In [None]:
%load_ext google.cloud.bigquery
%load_ext tensorboard
import os
import pandas as pd
os.environ["GOOGLE_APPLICATION_CREDENTIALS"]="gcloud-credentials.json"

# "Will it snow tomorrow?" - The time traveler asked
The following dataset contains climate information form over 9000 stations accross the world. The overall goal of these subtasks will be to predict whether it will snow tomorrow 12 years ago. So if today is 2021.02.15 then the weather we want to forecast is for the date 2009.02.16. You are suppsed to solve the tasks using Big Query, which can be used in the Jupyter Notebook like it is shown in the following cell. For further information and how to used BigQuery in Jupyter Notebook refer to the Google Docs. 

The goal of this test is, to test your coding knowledge in Python, BigQuery and Pandas as well as your understanding of Data Science. If you get stuck at the first part, you can use the replacement data provided in the second part

In [None]:
%%bigquery
SELECT
*,
FROM `bigquery-public-data.samples.gsod`
LIMIT 20 

## Part 1

### 1. Task
Change the date format to 'YYYY-MM-DD' and select the data from 2005 till 2009 for station numbers including and between 725300 and 726300 , and save it as a pandas dataframe. Note the maximum year available is 2010. 

In [None]:
%%bigquery weather_data_raw
SELECT
    station_number,
    mean_temp,
    num_mean_temp_samples,
    mean_dew_point,
    num_mean_dew_point_samples,
    mean_sealevel_pressure,
    num_mean_sealevel_pressure_samples,
    mean_station_pressure,
    num_mean_station_pressure_samples,
    mean_visibility,
    num_mean_visibility_samples,
    mean_wind_speed,
    num_mean_wind_speed_samples,
    max_sustained_wind_speed,
    max_gust_wind_speed,
    max_temperature,
    max_temperature_explicit,
    total_precipitation,
    snow_depth,
    fog,
    rain,
    snow,
    hail,
    thunder,
    tornado,
    CONCAT(year, '-', month, '-', day) as date
FROM 
    `bigquery-public-data.samples.gsod`
WHERE
    year BETWEEN 2005 AND 2009 AND
    station_number BETWEEN 725300 AND 726300

In [None]:
# Your instructions read like I am supposed to convert dates to a string in the given format, but I'd rather 
# workwith pandas native datetime format, as it makes selecting ranges easier.
weather_data_raw['date'] = pd.to_datetime(weather_data_raw['date'])
weather_data_raw.head()

### 2. Task 
From here want to work with the data from all stations 725300 to 725330 that have information from 2005 till 2009. 

In [None]:
weather_data = weather_data_raw.query('725300 <= station_number <= 725330')
weather_data.info()

Do a first analysis of the remaining dataset, clean or drop data depending on how you see appropriate. 

In [None]:
import matplotlib.pyplot as plt
import numpy as np

date_index = pd.date_range(weather_data['date'].min(), weather_data['date'].max())
print(f'We have {len(date_index)} days in the dataset.')
for key, group in weather_data.groupby(['station_number']):
    print(f'Temperature data for station {key} has {len(group.mean_temp)} entries, e.g. data for {len(date_index) - len(group.mean_temp)} days is missing.')

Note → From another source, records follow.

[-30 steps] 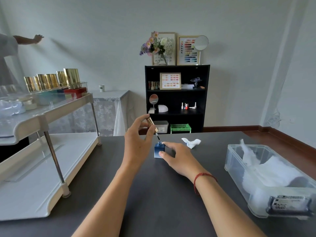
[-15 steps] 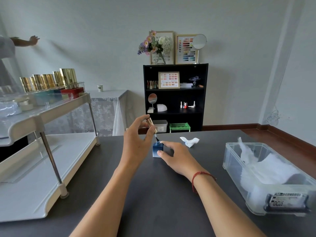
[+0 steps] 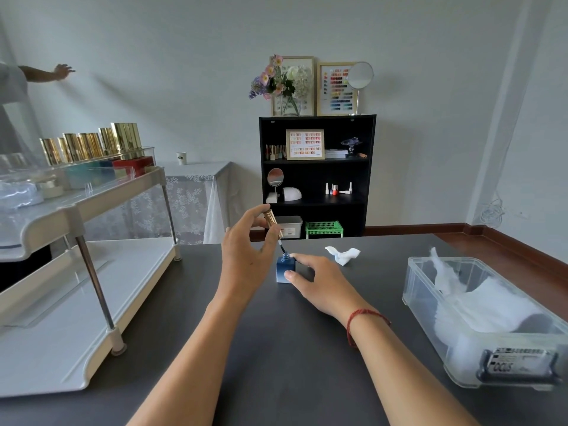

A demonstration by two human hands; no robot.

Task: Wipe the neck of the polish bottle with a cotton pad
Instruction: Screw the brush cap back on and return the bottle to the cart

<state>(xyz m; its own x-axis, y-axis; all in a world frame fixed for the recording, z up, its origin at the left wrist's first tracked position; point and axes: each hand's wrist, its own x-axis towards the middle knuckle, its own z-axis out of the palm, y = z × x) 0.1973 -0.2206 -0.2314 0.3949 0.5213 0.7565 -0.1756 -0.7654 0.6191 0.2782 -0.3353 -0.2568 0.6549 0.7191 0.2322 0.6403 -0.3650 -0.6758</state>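
While my right hand (image 3: 319, 281) pins the small blue polish bottle (image 3: 285, 269) to the dark desk (image 3: 276, 348), thumb low on its front face and forefinger laid along its top edge, the bottle stands upright between my two hands, and I judge that grip is there to keep it from tipping as the brush goes in or out. My left hand (image 3: 246, 256) pinches the gold cap (image 3: 272, 221) between thumb and fingertips, the other fingers loosely curled, with the cap tilted so the thin brush (image 3: 282, 249) points down into the open neck; whether the tip is inside the opening I cannot tell. A crumpled white cotton pad (image 3: 342, 255) lies just beyond the bottle to its right, untouched, within easy reach. More white wadding sits in the clear plastic box (image 3: 430, 299) at the far right. I reckon the neck has yet to be wiped.
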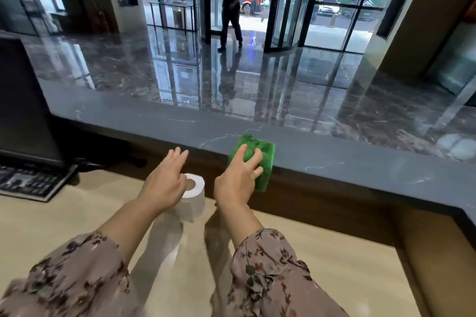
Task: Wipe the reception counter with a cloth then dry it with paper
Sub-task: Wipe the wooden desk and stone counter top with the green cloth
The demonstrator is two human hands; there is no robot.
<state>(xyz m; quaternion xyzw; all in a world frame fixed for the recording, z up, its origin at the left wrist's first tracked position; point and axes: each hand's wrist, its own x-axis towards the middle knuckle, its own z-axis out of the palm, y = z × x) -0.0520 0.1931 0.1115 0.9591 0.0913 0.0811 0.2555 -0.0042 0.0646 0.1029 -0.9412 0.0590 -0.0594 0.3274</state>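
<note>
A green cloth (262,157) lies folded over the near edge of the dark grey stone reception counter (347,159). My right hand (238,177) rests on it with fingers pressed into the fabric, gripping it. A white paper roll (194,194) stands upright on the lower beige desk (64,224), just left of the cloth. My left hand (164,183) hovers over the roll with fingers spread, holding nothing, and hides the roll's left side.
A black monitor (23,110) and a keyboard (31,180) stand at the left of the desk. The counter runs from the left to the right edge, then turns toward me. Beyond it lies a glossy lobby floor, with a person (231,8) standing by the glass doors.
</note>
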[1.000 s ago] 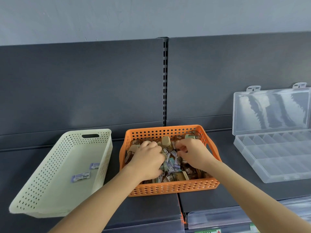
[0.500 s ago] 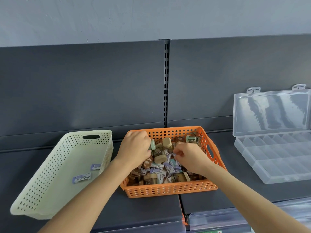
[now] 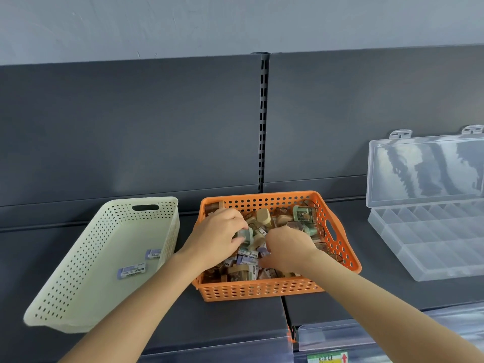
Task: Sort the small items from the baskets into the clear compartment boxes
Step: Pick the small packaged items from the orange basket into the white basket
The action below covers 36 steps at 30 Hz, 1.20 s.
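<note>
Inside item-filled orange basket [image 3: 262, 292]: left fingers [image 3: 235, 224] around green box [image 3: 246, 235]; right fingers [image 3: 272, 240], hold unclear.

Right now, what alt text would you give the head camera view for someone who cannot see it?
A person's left hand grips a pale green item and the right hand digs into an orange basket heaped with small items on a dark shelf. A cream basket holding two packets lies to its left; an open clear compartment box sits to its right.
</note>
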Motion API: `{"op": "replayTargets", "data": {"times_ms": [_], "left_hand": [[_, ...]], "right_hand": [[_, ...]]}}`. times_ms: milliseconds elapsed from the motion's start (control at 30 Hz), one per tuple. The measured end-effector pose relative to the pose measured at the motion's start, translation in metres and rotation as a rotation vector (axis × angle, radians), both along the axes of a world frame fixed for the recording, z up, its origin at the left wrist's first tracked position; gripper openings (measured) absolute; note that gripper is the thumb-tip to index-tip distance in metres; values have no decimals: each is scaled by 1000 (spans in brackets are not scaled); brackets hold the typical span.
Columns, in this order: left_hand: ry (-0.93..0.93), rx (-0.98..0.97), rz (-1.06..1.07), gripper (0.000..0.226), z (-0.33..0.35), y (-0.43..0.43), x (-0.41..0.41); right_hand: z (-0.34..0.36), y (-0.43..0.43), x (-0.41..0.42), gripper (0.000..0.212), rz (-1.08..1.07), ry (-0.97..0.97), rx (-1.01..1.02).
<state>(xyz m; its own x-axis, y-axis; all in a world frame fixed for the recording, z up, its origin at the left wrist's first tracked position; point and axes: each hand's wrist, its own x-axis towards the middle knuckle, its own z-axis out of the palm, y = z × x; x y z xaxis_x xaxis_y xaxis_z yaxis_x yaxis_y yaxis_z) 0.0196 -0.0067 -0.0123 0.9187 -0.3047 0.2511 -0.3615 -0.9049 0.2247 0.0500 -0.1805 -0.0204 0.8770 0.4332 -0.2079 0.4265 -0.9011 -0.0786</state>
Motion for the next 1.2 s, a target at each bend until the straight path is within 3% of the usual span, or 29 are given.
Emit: {"op": "replayTargets", "data": {"times_ms": [200,367,500,667,833,967,1200], "left_hand": [[31,-1,-22,32,-4,-5,0],[48,9,-31,33,-7,-10,4],[66,44,-44,29,-12,-15,9],[121,123,-102,30,-17,-32,17],[91,383,-127,29,-23,-50,27],[85,510,-92,24,-31,-56,33],[43,545,-34,24,-33,-57,35]], "right_hand": [[5,9,-2,14,-50,3,-10],[13,-3,2,31,-122,6,125],[20,-23,14,7,-176,15,327],[26,-45,22,26,-259,-61,488],[16,-54,25,31,-330,-53,642],[10,-58,26,37,-363,-81,676],[10,-60,24,30,-346,-117,642]]}}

print('Lets see where some of those missing dates are.')

def plot_missing_data(column, axis, weather_data):

    dates = pd.DataFrame(columns=[station for station in weather_data['station_number'].unique()], index=date_index, data=0)
    for key, group in weather_data.groupby(['station_number']):
        dates_with_non_null_mean_temp = weather_data[~weather_data[column].isna()][weather_data['station_number']==key]
        dates.loc[dates_with_non_null_mean_temp['date'].values, key] = 1
    dates.plot(ax=axis)
    axis.set_title(f'Days with missing data in {column}')
    
    
fig, axes = plt.subplots(ncols=3, figsize=(18, 5)) 

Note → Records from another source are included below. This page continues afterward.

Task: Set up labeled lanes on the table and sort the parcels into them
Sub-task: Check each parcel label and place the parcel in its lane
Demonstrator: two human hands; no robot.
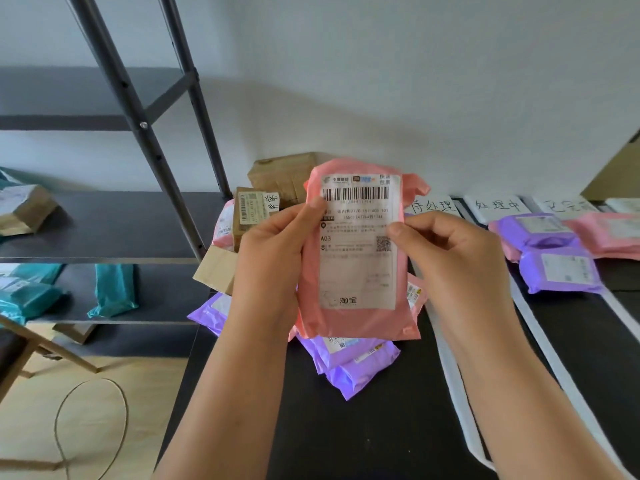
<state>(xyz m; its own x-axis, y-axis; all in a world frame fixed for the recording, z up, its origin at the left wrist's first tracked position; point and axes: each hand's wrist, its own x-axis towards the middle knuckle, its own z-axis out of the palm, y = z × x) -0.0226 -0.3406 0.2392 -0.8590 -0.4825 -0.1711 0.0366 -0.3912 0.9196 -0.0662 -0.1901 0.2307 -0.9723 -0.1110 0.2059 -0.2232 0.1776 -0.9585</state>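
Observation:
I hold a pink parcel (360, 320) upright above the black table (363, 427), its white shipping label facing me. My left hand (273, 258) grips its left edge, thumb on the label. My right hand (450, 251) pinches its right edge. Under it lies a pile of purple parcels (360, 362), pink ones and brown boxes (252, 209). White tape strips (453, 393) mark lanes on the table. Handwritten paper labels (498, 206) lie at the lanes' far ends. Two purple parcels (557, 268) and a pink parcel (609, 237) lie in the right lanes.
A dark metal shelf unit (114, 223) stands to the left, holding teal parcels (112, 289) and a brown parcel (24, 209). A cable (86, 403) loops on the wooden floor. A white wall runs behind the table. A cardboard piece (616, 178) leans at the far right.

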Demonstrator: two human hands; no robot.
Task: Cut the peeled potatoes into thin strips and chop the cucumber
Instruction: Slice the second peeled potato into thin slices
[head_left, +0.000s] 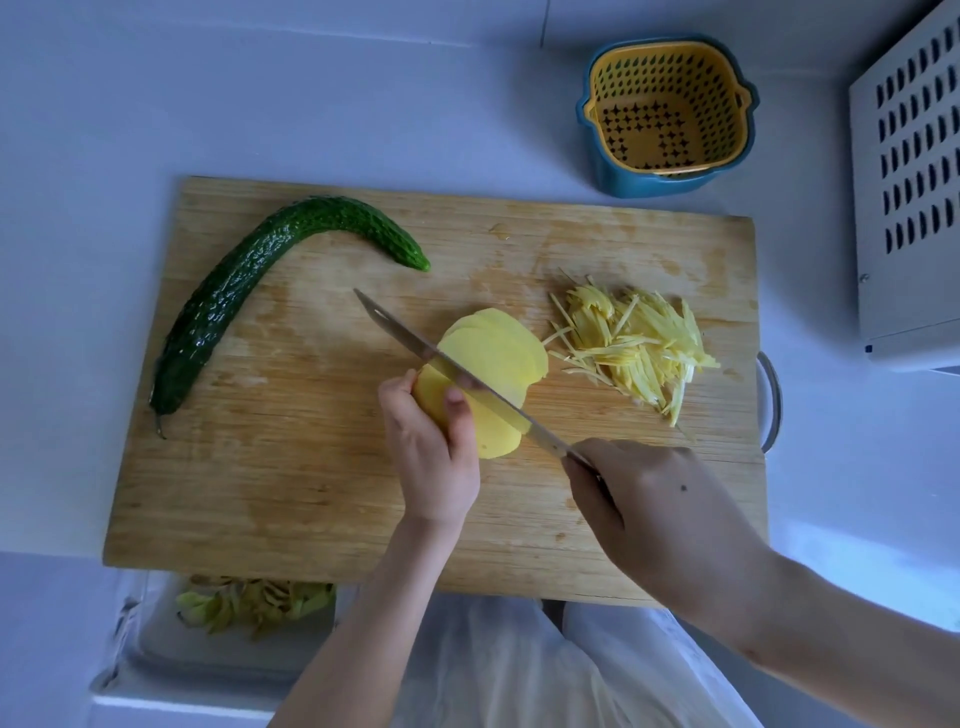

plot_missing_data('mean_temp', axes[0], weather_data)
plot_missing_data('snow', axes[1], weather_data)
plot_missing_data('total_precipitation', axes[2], weather_data)
weather_data.head()

Random values are distributed across the dataset and not connected periods of time, so an educated guess would be to fill them with sensible defaults.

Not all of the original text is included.